Amazon RDS (Relational Database Service) lets you run any of a number of databases on a separate instance, keeping it secure, performance high, with redundancy and backups built in. It’s also free for a year on the AWS free tier, and it means not having to use up RAM and CPU on our main server (which I found we actually have plenty of even with just 1GB RAM). At the end of the free year I may install a database server on the server, or I may keep it – it depends on performance. I’ve chosen to use MariaDB, which is based on MySQL, as it’s a more open, faster moving project than MySQL.

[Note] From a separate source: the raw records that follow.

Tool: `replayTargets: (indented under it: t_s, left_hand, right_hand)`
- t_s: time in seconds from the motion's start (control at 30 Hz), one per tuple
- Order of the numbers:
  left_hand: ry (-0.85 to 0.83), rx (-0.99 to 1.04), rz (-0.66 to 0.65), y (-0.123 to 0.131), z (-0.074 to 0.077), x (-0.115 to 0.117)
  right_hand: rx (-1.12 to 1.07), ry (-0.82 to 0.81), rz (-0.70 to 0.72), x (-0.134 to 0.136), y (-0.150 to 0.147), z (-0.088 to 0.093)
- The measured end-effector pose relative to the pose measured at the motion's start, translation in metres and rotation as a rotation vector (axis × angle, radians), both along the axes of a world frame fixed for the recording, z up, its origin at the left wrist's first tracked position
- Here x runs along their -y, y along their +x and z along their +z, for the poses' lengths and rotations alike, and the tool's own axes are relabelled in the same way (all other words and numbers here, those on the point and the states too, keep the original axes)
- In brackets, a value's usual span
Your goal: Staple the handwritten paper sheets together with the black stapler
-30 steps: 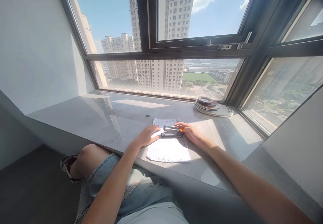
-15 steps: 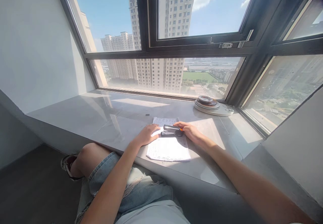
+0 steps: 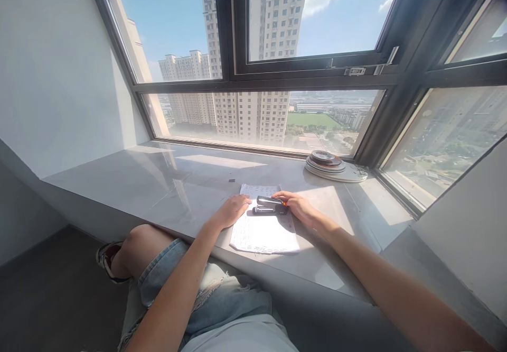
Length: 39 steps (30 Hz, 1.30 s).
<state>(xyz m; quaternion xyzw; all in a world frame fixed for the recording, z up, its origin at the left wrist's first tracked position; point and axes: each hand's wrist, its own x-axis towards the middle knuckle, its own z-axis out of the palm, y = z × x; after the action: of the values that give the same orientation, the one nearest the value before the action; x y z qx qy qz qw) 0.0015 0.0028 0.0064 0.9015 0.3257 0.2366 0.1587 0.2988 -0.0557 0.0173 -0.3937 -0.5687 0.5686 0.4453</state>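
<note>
A black stapler (image 3: pixel 269 206) lies on the printed paper sheets (image 3: pixel 263 235), its jaw pointing left and its upper arm raised off the base. My right hand (image 3: pixel 299 206) grips the stapler's rear end, where a small orange patch shows by the fingers. At the left edge of the sheets rests my left hand (image 3: pixel 233 209), fingers stretched toward the stapler's front and holding nothing that I can see. Its fingertips are just short of the stapler; the thumb is partly hidden.
The sheets lie on a glossy grey window ledge (image 3: pixel 119 183). A small dark strip (image 3: pixel 232 180), perhaps staples, lies beyond my left hand. A stack of plates (image 3: pixel 325 164) stands by the window frame at the back right. The ledge's front edge runs above my legs.
My left thumb has drawn back from the front of the stapler's base. The right hand and the stapler have stayed in place.
</note>
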Motion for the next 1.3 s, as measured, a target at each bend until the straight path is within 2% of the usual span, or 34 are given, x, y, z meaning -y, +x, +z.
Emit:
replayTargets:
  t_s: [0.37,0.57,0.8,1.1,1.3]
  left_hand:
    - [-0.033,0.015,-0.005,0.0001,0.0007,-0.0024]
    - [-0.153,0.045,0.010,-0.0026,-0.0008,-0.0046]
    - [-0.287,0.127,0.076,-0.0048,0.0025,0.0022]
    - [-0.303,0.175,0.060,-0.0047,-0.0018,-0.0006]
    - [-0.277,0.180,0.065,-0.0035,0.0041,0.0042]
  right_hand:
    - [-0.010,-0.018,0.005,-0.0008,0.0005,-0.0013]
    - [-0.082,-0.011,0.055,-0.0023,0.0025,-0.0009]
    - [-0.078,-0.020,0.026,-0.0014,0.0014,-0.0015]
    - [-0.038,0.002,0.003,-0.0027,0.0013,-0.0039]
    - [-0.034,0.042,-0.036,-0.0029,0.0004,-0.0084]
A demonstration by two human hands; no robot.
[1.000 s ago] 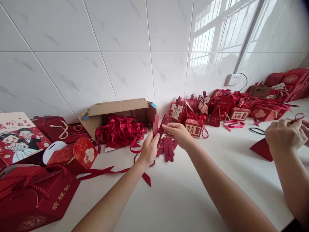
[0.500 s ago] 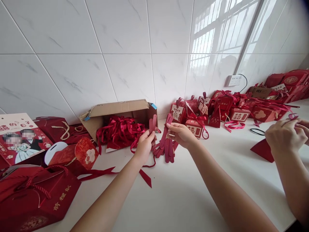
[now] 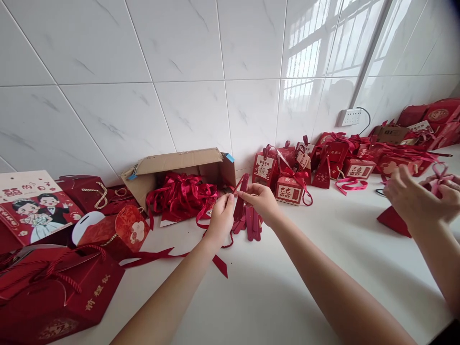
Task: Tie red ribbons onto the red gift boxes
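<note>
Pinched in my right hand (image 3: 265, 202) is a flat dark-red strap (image 3: 242, 195) with a rounded end, held nearly upright. My left hand (image 3: 220, 221) is closed beside it, fingertips on a thin red strap (image 3: 237, 185) seen almost edge-on. The two hands are close together, and the straps' tips meet or overlap between them. Below, a loose pile of similar straps (image 3: 253, 225) lies on the white tabletop (image 3: 273, 287), partly hidden by my hands. Behind my left hand, an open cardboard box (image 3: 176, 159) on its side holds tangled red ribbon (image 3: 181, 196).
Red gift boxes and a bag (image 3: 53, 292) stand at left, near a card with a cartoon couple (image 3: 39, 211). More small red boxes (image 3: 289, 189) line the tiled wall. At right, another person's hands (image 3: 420, 196) work over a red folded piece (image 3: 393, 221).
My hands have come together, and the separately held straps now meet between them. The other person's near hand has opened and lifted slightly.
</note>
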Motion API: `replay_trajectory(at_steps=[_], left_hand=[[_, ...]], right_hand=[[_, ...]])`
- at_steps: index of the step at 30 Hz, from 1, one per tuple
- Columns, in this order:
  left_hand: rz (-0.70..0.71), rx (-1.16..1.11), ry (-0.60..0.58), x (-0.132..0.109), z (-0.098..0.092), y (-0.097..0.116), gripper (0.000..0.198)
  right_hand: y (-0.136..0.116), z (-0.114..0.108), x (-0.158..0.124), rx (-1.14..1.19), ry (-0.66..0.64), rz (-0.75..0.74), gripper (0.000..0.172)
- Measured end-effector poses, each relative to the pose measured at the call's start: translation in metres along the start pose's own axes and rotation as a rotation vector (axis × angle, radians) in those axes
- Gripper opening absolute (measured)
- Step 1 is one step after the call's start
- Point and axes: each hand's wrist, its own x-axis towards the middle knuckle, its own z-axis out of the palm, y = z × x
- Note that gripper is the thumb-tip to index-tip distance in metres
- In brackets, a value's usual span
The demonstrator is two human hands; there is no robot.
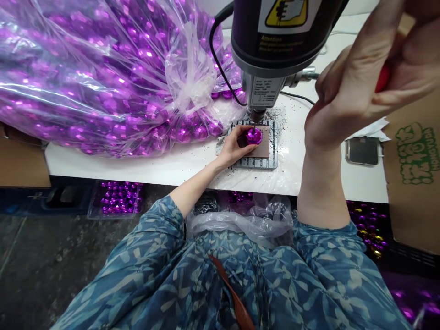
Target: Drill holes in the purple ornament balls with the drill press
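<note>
Ball [254, 136], faceted, metallic purple: sat on the brown pad [264, 149] over the slotted base plate [274, 156], under the drill chuck [257, 115]; round, no long axis. Left hand [237, 145]: nearer, reached in from the ball's left, thumb and fingers clamped on it. Right hand [364, 87]: raised well apart, curled about a red knob [382, 79], mostly hidden. Drill head [271, 48]: top cut off. Whether bit met ball, I could not tell.
</note>
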Motion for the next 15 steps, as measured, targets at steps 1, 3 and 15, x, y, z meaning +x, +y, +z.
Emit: replay_trajectory(at_steps=[1, 3, 15], left_hand=[[0.0, 0.004, 0.0, 0.0, 0.0, -0.001, 0.064], [0.004, 0.01, 0.002, 0.0, 0.0, -0.002, 0.065], [0.058, 0.004, -0.013, -0.002, 0.0, -0.009, 0.066]], right_hand=[[-0.001, -0.001, -0.006, 0.008, -0.003, -0.021, 0.088], [-0.001, 0.0, -0.014, 0.038, 0.005, -0.016, 0.084], [0.021, 0.0, -0.024, 0.118, 0.073, 0.038, 0.084]])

Setting up an RDS instance is fairly simple. Follow this AWS MySQL Guide or this MariaDB Guide for the basics – just follow the wizard then make the necessary change to the security groups (aka firewall). Key things are:

  • Make sure it’s in the same availability zone as your EC2 instance, for performance
  • Optionally put it in the same security group as your EC2 instance, which will make configuration easier. I put it in another security group so I can add rules to connect to the database from my PC later if required.
  • Do a single tier deployment if you want to stay on the free tier. This is less reliable, but if you have a single EC2 server it makes little difference – if either RDS or EC2 goes down, the whole website goes down
  • I’ve chosen MariaDB rather than MySQL. MariaDB is fork of MySQL that’s more open, faster, and more efficient than MySQL. It’s 100% compatible with MySQL.
  • Create a new VPC Security Group, so you can control database access separately from the EC2 instance.
  • I’ve used the World Clock to try to ensure my maintenance and backup windows are when neither of my key audiences are awake. I’ve set it up so both are between midnight and 7am in the USA and New Zealand.
  • Make sure you have subnets created in at least two AZs within your VPC otherwise RDS won’t create an instance. You can specify either AZ for the database.
  • If you want your database public accessible you MUST set it up at creation time. This is super useful so you can use a graphical client rather than just the command line. I didn’t set it up at creation time when I first set things up and couldn’t get it working publicly. When I moved my server to a new region I set up public access and it made things a lot easier. Make sure to set up security groups so only your IP can access the instance.
  • Change your security group to allow access to the instance. Go into your new security group, inbound rules, hit edit. Choose “MySQL/Aurora”, click in the source box and choose the security group associated with your EC2 instance. OK it and save. It should start working within 30 seconds. To test connectivity use telnet from your EC2 instance, as below
yum install telnet
telnet dbname.something.ap-southeast-2.rds.amazonaws.com 3306

If you get some junk back that’s good, it’s connected. If you get nothing back something is wrong that you’ll need to diagnose.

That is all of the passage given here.